REQUIRED ACTION>
All lines holding the word "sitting" are to be copied from the records beneath.

DATA TO PROCESS>
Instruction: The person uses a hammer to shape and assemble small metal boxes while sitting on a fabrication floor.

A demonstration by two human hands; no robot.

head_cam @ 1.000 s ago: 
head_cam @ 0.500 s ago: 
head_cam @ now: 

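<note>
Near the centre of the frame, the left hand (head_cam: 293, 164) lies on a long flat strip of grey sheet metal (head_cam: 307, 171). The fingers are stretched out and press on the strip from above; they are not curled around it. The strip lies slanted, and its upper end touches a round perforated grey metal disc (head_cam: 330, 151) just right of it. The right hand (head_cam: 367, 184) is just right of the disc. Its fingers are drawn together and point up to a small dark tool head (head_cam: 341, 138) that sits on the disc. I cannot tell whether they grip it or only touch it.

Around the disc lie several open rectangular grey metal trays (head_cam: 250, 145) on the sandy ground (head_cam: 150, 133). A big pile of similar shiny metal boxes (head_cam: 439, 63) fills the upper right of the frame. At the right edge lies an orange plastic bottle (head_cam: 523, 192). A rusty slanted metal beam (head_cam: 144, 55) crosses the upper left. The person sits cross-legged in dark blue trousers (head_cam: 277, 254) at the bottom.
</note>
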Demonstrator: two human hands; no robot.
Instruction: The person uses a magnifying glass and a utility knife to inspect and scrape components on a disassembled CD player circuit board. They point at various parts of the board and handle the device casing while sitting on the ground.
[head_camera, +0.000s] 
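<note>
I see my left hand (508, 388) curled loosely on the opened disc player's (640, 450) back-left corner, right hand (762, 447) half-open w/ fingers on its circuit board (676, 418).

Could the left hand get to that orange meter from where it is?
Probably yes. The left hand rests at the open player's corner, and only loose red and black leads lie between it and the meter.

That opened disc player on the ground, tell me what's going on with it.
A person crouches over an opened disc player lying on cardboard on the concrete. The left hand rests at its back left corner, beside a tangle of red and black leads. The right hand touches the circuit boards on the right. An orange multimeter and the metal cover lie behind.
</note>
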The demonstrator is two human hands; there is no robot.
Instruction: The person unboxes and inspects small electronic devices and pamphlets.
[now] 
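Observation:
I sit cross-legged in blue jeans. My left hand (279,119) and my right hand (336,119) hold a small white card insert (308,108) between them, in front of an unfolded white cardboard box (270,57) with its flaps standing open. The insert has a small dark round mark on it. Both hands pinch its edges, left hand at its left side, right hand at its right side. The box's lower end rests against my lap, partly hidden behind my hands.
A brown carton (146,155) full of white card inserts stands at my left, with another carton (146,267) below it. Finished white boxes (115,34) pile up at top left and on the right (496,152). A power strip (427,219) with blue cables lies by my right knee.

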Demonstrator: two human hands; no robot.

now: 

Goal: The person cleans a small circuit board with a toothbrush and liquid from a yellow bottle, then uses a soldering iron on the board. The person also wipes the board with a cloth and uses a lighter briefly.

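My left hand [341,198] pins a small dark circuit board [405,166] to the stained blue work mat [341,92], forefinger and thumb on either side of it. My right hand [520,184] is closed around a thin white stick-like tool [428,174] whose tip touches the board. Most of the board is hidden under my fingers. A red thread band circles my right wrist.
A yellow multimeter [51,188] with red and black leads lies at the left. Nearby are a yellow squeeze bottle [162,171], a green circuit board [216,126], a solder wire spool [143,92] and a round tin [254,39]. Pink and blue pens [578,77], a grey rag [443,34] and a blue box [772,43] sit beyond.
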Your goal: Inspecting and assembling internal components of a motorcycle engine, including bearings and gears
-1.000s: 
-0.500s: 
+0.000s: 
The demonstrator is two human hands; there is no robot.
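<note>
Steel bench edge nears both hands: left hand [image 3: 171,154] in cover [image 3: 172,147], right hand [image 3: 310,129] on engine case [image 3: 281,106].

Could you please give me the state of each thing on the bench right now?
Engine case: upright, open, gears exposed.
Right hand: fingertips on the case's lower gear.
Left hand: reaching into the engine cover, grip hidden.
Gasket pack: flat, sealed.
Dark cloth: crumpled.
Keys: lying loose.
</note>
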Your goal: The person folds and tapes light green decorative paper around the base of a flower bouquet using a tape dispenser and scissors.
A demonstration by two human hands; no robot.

TASK OUTPUT>
Instruction: The person uses a hammer to shape and assemble small metal boxes while sitting on a fabrication floor.
Instruction: The person uses a magnifying glass and a utility knife to inspect and scrape components on a disassembled CD player circuit board. They point at various parts of the board and handle the device casing while sitting on the ground.

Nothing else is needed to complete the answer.